## Source data
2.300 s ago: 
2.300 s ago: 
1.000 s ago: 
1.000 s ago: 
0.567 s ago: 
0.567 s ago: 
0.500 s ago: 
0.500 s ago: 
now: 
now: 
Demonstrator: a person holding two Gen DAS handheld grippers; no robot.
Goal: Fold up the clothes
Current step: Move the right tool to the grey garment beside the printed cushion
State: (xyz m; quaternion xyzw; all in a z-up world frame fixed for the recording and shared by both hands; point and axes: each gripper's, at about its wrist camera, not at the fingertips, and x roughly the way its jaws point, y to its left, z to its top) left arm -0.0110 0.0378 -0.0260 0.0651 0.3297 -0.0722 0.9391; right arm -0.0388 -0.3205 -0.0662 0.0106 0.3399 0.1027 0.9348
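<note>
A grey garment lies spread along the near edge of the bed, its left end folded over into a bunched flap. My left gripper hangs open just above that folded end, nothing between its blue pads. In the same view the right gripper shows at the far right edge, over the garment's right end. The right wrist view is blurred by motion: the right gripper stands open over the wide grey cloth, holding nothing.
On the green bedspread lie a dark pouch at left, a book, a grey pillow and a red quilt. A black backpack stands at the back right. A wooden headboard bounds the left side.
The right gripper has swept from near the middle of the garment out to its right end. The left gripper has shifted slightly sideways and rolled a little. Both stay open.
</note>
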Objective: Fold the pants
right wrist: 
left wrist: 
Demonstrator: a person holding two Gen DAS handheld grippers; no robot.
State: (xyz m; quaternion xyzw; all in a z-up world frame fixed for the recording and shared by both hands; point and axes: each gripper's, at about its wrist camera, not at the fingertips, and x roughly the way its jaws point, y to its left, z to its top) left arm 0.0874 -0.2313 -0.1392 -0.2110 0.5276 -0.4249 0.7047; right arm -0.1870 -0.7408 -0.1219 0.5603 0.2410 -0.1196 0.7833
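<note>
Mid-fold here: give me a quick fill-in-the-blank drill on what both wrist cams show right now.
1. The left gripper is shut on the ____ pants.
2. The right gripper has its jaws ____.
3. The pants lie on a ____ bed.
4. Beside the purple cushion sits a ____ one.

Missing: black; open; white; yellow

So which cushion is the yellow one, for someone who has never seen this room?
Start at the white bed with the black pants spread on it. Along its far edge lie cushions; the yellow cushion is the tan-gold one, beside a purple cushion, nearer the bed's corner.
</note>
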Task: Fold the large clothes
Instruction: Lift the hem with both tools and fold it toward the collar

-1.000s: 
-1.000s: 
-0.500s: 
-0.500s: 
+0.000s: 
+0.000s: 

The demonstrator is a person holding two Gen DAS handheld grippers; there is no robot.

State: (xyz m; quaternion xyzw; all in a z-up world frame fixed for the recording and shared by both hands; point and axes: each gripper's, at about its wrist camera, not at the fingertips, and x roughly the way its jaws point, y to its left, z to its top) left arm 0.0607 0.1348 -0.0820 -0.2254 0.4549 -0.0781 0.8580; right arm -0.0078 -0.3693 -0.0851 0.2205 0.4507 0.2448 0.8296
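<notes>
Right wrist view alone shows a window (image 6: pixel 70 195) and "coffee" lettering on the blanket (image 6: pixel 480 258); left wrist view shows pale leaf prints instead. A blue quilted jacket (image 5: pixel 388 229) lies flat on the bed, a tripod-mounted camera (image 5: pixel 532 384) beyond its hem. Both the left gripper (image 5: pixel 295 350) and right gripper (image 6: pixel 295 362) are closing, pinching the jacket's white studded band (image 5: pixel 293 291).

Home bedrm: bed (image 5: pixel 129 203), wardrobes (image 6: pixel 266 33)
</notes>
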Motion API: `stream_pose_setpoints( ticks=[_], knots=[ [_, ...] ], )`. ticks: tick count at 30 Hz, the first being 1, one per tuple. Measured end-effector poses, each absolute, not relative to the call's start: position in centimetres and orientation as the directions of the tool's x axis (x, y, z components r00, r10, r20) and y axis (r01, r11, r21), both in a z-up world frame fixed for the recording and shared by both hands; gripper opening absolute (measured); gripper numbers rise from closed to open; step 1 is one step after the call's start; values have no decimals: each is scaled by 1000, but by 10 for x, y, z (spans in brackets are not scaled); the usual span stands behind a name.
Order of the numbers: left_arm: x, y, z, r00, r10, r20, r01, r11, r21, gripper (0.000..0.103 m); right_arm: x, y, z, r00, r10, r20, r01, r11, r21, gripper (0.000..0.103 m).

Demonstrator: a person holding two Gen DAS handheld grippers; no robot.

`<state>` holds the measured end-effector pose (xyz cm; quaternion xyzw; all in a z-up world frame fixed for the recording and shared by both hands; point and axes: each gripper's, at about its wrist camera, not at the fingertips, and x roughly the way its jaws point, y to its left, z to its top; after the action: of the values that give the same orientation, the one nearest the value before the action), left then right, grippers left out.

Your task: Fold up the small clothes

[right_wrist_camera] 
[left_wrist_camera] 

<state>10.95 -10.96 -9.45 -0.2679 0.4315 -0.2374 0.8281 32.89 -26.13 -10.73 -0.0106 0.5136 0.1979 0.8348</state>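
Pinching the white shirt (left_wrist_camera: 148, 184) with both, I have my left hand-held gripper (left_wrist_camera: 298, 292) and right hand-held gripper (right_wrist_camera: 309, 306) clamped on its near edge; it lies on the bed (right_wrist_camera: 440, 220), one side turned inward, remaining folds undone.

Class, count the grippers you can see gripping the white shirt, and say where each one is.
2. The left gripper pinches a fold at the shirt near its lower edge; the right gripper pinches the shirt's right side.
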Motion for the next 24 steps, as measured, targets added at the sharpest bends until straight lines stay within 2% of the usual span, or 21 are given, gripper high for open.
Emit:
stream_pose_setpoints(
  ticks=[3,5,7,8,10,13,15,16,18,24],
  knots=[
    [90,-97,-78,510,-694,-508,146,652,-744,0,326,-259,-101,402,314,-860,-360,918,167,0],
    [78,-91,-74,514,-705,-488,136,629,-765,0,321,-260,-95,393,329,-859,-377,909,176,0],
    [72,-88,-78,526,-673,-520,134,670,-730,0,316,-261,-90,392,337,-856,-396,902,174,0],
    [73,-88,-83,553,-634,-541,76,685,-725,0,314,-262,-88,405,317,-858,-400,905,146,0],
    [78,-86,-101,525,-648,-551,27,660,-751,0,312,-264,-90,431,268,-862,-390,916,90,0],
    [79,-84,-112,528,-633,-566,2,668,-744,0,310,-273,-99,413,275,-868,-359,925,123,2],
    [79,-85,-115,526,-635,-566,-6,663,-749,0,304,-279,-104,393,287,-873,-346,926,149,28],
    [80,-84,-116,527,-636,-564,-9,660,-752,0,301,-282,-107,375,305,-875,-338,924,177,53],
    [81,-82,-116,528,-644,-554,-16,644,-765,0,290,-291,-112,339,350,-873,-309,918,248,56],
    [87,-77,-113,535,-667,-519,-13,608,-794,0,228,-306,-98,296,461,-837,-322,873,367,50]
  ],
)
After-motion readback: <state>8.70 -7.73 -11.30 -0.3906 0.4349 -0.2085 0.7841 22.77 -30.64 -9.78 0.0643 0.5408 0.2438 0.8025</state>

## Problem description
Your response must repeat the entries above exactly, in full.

## Written answer
2.300 s ago: 
2.300 s ago: 
1.000 s ago: 
1.000 s ago: 
0.567 s ago: 
0.567 s ago: 
0.500 s ago: 
0.500 s ago: 
now: 
now: 
Demonstrator: a person holding two Gen DAS handheld grippers; no robot.
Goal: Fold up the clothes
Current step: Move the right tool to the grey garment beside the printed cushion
State: (xyz m; quaternion xyzw; all in a z-up world frame fixed for the recording and shared by both hands; point and axes: each gripper's, at about its wrist camera, not at the fingertips, and x roughly the way its jaws point, y to its left, z to its top) left arm -0.0110 0.0378 -0.0260 0.0651 0.3297 -0.0722 0.9391; right arm -0.0388 -0.3205 -0.0662 0.0106 0.3399 0.1027 0.9348
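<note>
A grey garment lies spread along the near edge of the bed, its left end folded over into a bunched flap. My left gripper hangs open just above that folded end, nothing between its blue pads. In the same view the right gripper shows at the far right edge, over the garment's right end. The right wrist view is blurred by motion: the right gripper stands open over the wide grey cloth, holding nothing.
On the green bedspread lie a dark pouch at left, a book, a grey pillow and a red quilt. A black backpack stands at the back right. A wooden headboard bounds the left side.
The right gripper has swept from near the middle of the garment out to its right end. The left gripper has shifted slightly sideways and rolled a little. Both stay open.
</note>
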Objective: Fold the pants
right wrist: 
left wrist: 
Demonstrator: a person holding two Gen DAS handheld grippers; no robot.
State: (xyz m; quaternion xyzw; all in a z-up world frame fixed for the recording and shared by both hands; point and axes: each gripper's, at about its wrist camera, not at the fingertips, and x roughly the way its jaws point, y to its left, z to its top) left arm 0.0874 -0.2313 -0.1392 -0.2110 0.5276 -0.4249 0.7047; right arm -0.1870 -0.7408 -0.1219 0.5603 0.2410 -0.1196 0.7833
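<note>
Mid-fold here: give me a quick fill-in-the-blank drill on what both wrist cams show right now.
1. The left gripper is shut on the ____ pants.
2. The right gripper has its jaws ____.
3. The pants lie on a ____ bed.
4. Beside the purple cushion sits a ____ one.

Missing: black; open; white; yellow

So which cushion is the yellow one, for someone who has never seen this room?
Start at the white bed with the black pants spread on it. Along its far edge lie cushions; the yellow cushion is the tan-gold one, beside a purple cushion, nearer the bed's corner.
</note>
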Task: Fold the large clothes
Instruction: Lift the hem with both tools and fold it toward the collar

-1.000s: 
-1.000s: 
-0.500s: 
-0.500s: 
+0.000s: 
+0.000s: 

The demonstrator is a person holding two Gen DAS handheld grippers; there is no robot.

State: (xyz m; quaternion xyzw; all in a z-up world frame fixed for the recording and shared by both hands; point and axes: each gripper's, at about its wrist camera, not at the fingertips, and x roughly the way its jaws point, y to its left, z to its top) left arm 0.0607 0.1348 -0.0820 -0.2254 0.4549 -0.0781 0.8580; right arm -0.0078 -0.3693 -0.0851 0.2205 0.4507 0.2448 0.8296
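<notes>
Right wrist view alone shows a window (image 6: pixel 70 195) and "coffee" lettering on the blanket (image 6: pixel 480 258); left wrist view shows pale leaf prints instead. A blue quilted jacket (image 5: pixel 388 229) lies flat on the bed, a tripod-mounted camera (image 5: pixel 532 384) beyond its hem. Both the left gripper (image 5: pixel 295 350) and right gripper (image 6: pixel 295 362) are closing, pinching the jacket's white studded band (image 5: pixel 293 291).

Home bedrm: bed (image 5: pixel 129 203), wardrobes (image 6: pixel 266 33)
</notes>
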Motion API: `stream_pose_setpoints( ticks=[_], knots=[ [_, ...] ], )`. ticks: tick count at 30 Hz, the first being 1, one per tuple. Measured end-effector poses, each absolute, not relative to the call's start: position in centimetres and orientation as the directions of the tool's x axis (x, y, z components r00, r10, r20) and y axis (r01, r11, r21), both in a z-up world frame fixed for the recording and shared by both hands; gripper opening absolute (measured); gripper numbers rise from closed to open; step 1 is one step after the call's start; values have no decimals: each is scaled by 1000, but by 10 for x, y, z (spans in brackets are not scaled); the usual span stands behind a name.
Order of the numbers: left_arm: x, y, z, r00, r10, r20, r01, r11, r21, gripper (0.000..0.103 m); right_arm: x, y, z, r00, r10, r20, r01, r11, r21, gripper (0.000..0.103 m).

Demonstrator: a person holding two Gen DAS handheld grippers; no robot.

`<state>` holds the measured end-effector pose (xyz cm; quaternion xyzw; all in a z-up world frame fixed for the recording and shared by both hands; point and axes: each gripper's, at about its wrist camera, not at the fingertips, and x roughly the way its jaws point, y to its left, z to its top; after the action: of the values that give the same orientation, the one nearest the value before the action), left then right, grippers left out.

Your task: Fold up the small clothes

[right_wrist_camera] 
[left_wrist_camera] 

<state>10.95 -10.96 -9.45 -0.2679 0.4315 -0.2374 0.8281 32.89 -26.13 -10.73 -0.0106 0.5136 0.1979 0.8348</state>
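Pinching the white shirt (left_wrist_camera: 148, 184) with both, I have my left hand-held gripper (left_wrist_camera: 298, 292) and right hand-held gripper (right_wrist_camera: 309, 306) clamped on its near edge; it lies on the bed (right_wrist_camera: 440, 220), one side turned inward, remaining folds undone.

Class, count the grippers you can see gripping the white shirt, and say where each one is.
2. The left gripper pinches a fold at the shirt near its lower edge; the right gripper pinches the shirt's right side.
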Motion for the next 24 steps, as measured, targets added at the sharpest bends until straight lines stay within 2% of the usual span, or 21 are given, gripper high for open.
Emit:
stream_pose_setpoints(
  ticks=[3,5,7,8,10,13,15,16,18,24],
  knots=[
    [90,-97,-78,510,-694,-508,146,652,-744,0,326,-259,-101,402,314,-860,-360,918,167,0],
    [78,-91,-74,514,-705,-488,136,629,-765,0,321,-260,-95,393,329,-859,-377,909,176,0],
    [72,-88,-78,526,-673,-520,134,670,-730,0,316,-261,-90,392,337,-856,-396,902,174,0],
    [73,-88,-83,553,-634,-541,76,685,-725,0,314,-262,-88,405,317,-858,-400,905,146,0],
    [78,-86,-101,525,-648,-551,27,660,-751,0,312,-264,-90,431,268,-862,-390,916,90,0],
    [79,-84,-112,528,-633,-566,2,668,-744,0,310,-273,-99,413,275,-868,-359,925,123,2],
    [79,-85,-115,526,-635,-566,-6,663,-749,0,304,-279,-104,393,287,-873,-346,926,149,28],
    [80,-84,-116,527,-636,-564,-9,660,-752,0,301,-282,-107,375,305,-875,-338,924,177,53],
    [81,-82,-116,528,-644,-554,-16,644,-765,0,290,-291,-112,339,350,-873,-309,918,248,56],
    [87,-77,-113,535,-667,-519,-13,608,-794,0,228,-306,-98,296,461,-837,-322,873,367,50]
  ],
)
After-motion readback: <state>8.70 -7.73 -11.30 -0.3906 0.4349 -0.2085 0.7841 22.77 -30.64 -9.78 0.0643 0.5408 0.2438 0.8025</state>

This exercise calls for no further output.